En temps de crise, la tentation est vieille comme le monde : chercher un coupable extérieur. En France, c’est soit « l’étranger », soit « Bruxelles ». Dans le cadre du débat budgétaire, voilà qu’on accuse la contribution française au budget européen de grever nos finances. Sous la pression et les menaces du camp souverainiste, même certains responsables politiques « pro-européens » semblent céder à ce discours paresseux. C’est irresponsable, car il repose sur des calculs biaisés, une incompréhension des équilibres européens et une fuite en avant dangereuse. Plus encore, c’est inutile, car cela ne réglera rien des problèmes français.
Oui, la France est contributrice nette, comme tous les pays les plus riches de l’Union.
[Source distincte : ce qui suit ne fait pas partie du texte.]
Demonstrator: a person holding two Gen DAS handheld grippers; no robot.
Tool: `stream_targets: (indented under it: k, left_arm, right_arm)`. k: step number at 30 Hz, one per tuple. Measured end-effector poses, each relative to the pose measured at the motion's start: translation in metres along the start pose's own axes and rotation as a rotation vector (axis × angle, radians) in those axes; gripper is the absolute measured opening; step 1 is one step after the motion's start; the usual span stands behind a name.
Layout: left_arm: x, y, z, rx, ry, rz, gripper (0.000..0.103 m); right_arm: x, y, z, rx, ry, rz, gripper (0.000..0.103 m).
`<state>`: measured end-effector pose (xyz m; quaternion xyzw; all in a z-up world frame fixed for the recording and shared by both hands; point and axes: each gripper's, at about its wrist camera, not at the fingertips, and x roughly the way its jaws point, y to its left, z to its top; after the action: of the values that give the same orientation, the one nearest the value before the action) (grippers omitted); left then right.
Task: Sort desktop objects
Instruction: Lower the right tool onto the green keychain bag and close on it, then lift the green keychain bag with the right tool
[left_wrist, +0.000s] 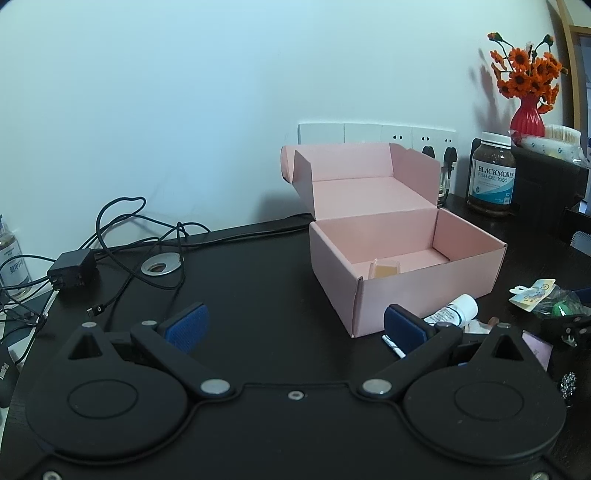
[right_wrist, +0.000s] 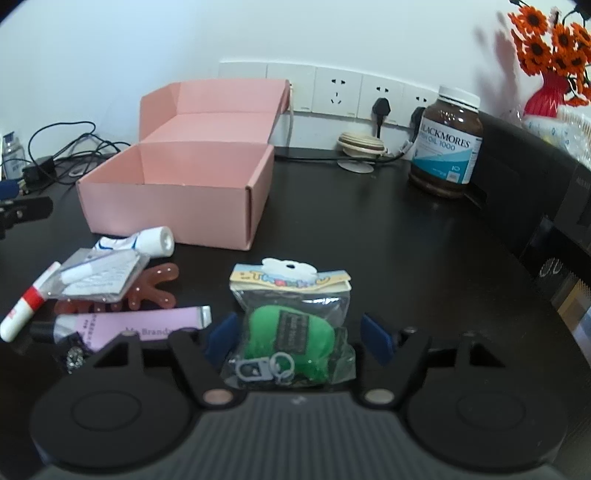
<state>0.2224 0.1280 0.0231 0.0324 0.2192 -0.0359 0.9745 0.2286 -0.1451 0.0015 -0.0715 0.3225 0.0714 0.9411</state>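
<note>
From the left wrist, the left gripper (left_wrist: 293, 328) is wide open and holds nothing. It hovers over the black desk (left_wrist: 258, 280), just in front of the pink box (left_wrist: 406, 273). The box is open, with a small yellowish thing (left_wrist: 384, 269) inside. A white tube (left_wrist: 452, 310) lies just beside the box front. If this claw drops, it could bump the box or roll the tube.

From the right wrist, the right gripper (right_wrist: 295, 336) is about half open. The green toy bag (right_wrist: 291, 325) sits between its blue pads (right_wrist: 221, 332), in front of the pink box and well apart from it. I cannot tell if the pads touch the bag yet. The plastic looks slippery, so the bag might slide out. It could also knock the purple tube (right_wrist: 129, 326) beside it.
</note>
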Motion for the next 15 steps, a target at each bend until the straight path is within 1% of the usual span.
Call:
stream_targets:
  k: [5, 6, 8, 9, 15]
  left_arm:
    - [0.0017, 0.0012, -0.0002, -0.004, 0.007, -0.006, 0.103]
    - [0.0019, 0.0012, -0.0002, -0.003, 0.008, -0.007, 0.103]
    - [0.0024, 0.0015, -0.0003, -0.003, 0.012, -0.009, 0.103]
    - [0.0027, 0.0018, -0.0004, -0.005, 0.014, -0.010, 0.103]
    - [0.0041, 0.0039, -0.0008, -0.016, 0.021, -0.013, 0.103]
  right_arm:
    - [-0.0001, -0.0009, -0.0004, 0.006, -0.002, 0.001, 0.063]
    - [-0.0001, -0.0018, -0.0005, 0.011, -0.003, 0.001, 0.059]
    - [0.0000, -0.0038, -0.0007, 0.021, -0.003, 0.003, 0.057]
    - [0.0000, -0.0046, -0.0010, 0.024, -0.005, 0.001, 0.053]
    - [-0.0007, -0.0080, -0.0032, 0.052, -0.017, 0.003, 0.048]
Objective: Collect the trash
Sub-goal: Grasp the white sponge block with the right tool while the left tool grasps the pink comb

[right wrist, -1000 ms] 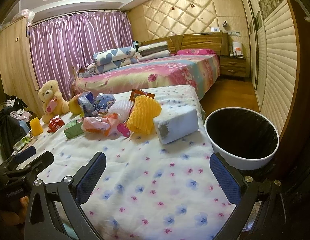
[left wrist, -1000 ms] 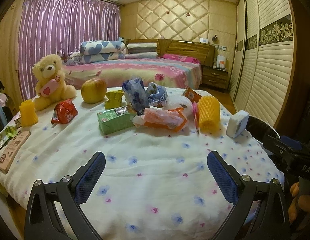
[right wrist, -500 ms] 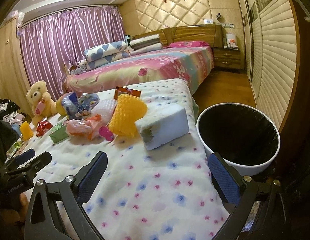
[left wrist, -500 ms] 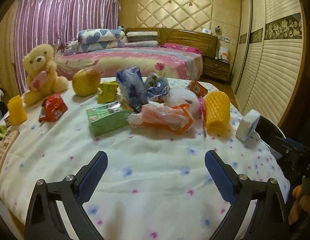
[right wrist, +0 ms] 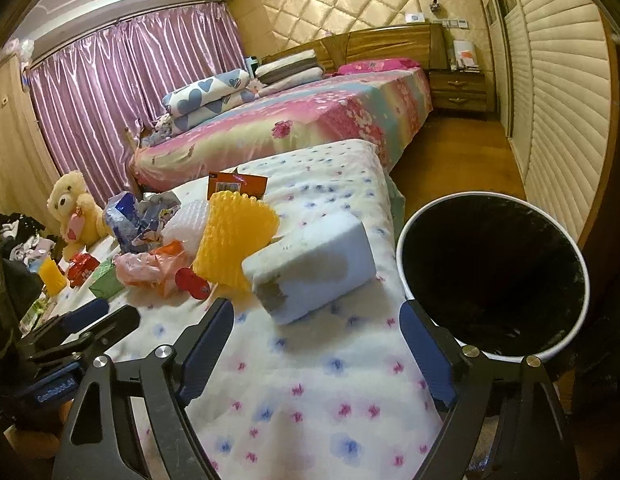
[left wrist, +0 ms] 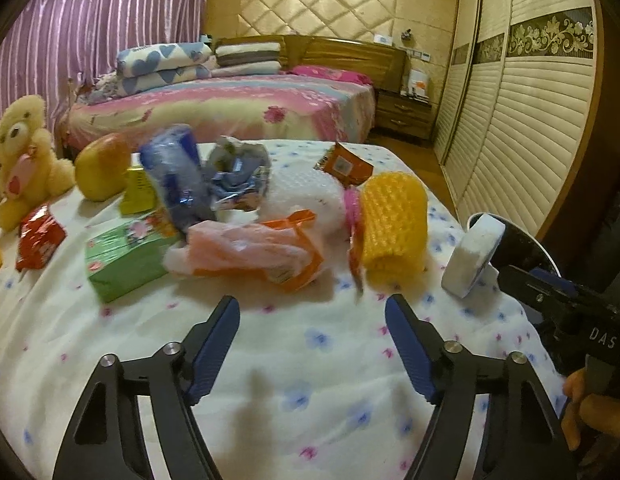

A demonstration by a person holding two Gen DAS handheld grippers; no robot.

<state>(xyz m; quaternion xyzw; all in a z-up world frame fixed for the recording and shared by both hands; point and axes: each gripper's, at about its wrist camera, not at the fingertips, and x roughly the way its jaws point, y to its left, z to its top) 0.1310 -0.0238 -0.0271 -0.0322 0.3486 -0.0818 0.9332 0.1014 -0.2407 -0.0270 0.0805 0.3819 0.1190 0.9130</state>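
Observation:
A heap of trash lies on the flowered tablecloth (left wrist: 310,360): an orange-pink plastic bag (left wrist: 249,250), a yellow foam net (left wrist: 394,228), a blue wrapper (left wrist: 177,176) and a white sponge block (left wrist: 472,254). My left gripper (left wrist: 312,318) hovers just short of the plastic bag, its jaws closing with nothing between them. In the right wrist view my right gripper (right wrist: 316,320) sits just before the white sponge block (right wrist: 314,268), jaws closing and empty. A white bin (right wrist: 406,240) with a black liner stands off the table's right edge.
A green carton (left wrist: 121,256), a red packet (left wrist: 37,240), a yellow box (left wrist: 139,192), an apple (left wrist: 101,166) and a teddy bear (left wrist: 23,156) sit on the left. An orange packet (right wrist: 235,184) lies behind the foam net. A bed (right wrist: 310,120) stands beyond.
Both grippers have moved forward toward the trash heap, which now looks larger. The jaws of both have narrowed, the left more than the right.

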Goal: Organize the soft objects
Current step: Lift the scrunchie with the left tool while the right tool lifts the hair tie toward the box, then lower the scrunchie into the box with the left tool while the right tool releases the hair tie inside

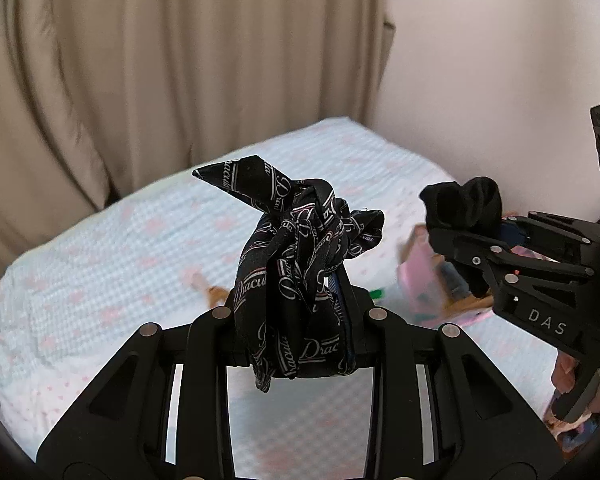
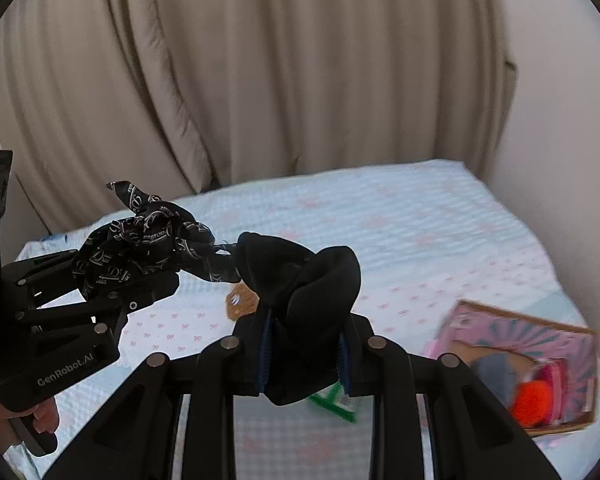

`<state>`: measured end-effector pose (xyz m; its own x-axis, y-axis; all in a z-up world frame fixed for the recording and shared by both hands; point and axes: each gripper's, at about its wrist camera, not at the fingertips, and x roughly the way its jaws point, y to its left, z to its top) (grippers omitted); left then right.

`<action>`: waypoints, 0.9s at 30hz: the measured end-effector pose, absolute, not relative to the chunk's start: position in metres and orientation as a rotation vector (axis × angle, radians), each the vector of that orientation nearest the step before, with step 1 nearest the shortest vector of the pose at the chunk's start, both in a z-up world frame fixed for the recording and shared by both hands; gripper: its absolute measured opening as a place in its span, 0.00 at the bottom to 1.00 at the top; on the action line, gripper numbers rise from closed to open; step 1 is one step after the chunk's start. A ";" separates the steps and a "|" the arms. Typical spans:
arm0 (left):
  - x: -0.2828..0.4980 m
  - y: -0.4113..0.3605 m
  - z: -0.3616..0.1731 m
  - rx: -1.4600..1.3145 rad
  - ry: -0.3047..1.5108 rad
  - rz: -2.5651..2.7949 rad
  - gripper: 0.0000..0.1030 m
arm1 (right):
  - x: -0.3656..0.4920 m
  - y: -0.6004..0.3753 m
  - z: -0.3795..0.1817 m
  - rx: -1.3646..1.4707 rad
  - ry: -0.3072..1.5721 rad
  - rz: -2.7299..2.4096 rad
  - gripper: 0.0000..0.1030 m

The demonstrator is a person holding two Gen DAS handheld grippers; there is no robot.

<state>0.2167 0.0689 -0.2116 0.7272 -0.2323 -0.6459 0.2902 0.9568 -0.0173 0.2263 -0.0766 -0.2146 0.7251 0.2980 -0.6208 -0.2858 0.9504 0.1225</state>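
Aloft, left gripper [image 1: 300, 312] clenches printed scarf [image 1: 296, 248]; right gripper [image 2: 304, 356] grasps black sock [image 2: 300, 276], nearer the box [image 2: 560, 336] down-right.

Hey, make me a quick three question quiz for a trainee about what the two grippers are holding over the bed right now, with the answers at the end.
1. True or false: the left gripper holds a plain white towel.
2. What does the right gripper hold? A) an orange ball B) a plain black cloth bundle C) a green toy
3. Fill in: the open cardboard box rests on the ___.

Key
1. False: its jaws are shut on a knotted black printed cloth.
2. B
3. bed
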 end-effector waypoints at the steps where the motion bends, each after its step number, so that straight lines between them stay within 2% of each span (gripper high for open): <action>1: 0.213 0.057 -0.203 0.085 0.696 -0.290 0.26 | 0.223 -0.087 -0.206 0.021 0.685 0.313 0.24; 6: 0.209 -0.003 -0.173 0.058 0.711 -0.295 0.26 | 0.211 -0.160 -0.169 0.043 0.687 0.268 0.24; 12: 0.222 -0.091 -0.172 0.041 0.757 -0.321 0.26 | 0.213 -0.253 -0.163 0.056 0.751 0.209 0.24; 19: 0.244 -0.177 -0.212 0.057 0.850 -0.346 0.26 | 0.237 -0.341 -0.200 0.067 0.858 0.169 0.24; 27: 0.274 -0.220 -0.289 0.052 1.023 -0.286 0.26 | 0.268 -0.383 -0.260 0.125 1.001 0.196 0.24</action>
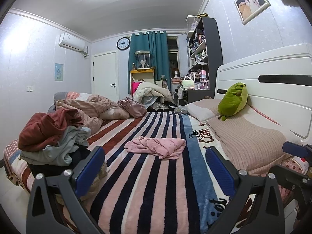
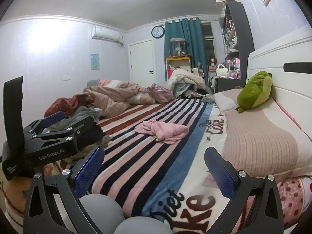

Sur les dix dernières années, notre pays a versé en moyenne entre 25 et 27 milliards d’euros par an, pour en recevoir de 16 à 19 milliards en fonds européens. Mais l’arithmétique comptable ne dit rien de l’essentiel.
D’abord, parce qu’il faudrait y inclure le plan de relance de 40 milliards d’euros pour la France. Il y a quelque temps, certains assuraient encore que nous aurions pu emprunter seuls, aux mêmes conditions. Aujourd’hui, chacun voit que ce n’est plus vrai. Ajoutons la Banque européenne d’investissement, dont la France est le premier bénéficiaire, et l’argument mille fois entendu selon lequel « l’Europe nous vole notre argent » s’effondre.
Ensuite, parce que la logique du « retour net » est absurde. L’Union n’est pas une tirelire, c’est un investissement. Il faut mettre en perspective les cotisations et l’ensemble des bénéfices directs et indirects. Qui mesure les millions d’euros de contrats remportés par nos entreprises pour les grands projets, comme ITER (nucléaire) ou Copernicus (climat) ? Qui chiffre l’accès au marché unique – évalué à 2,75 % du produit intérieur brut, selon les estimations les plus prudentes ? Qui additionne les contrats remportés à l’international grâce aux accords de libre-échange négociés par l’Union ? Qui valorise les sommes rendues aux Français grâce à la coopération européenne dans la lutte contre la fraude fiscale et la criminalité financière ? Réduire l’Europe à un solde comptable, c’est avoir une vue de myope.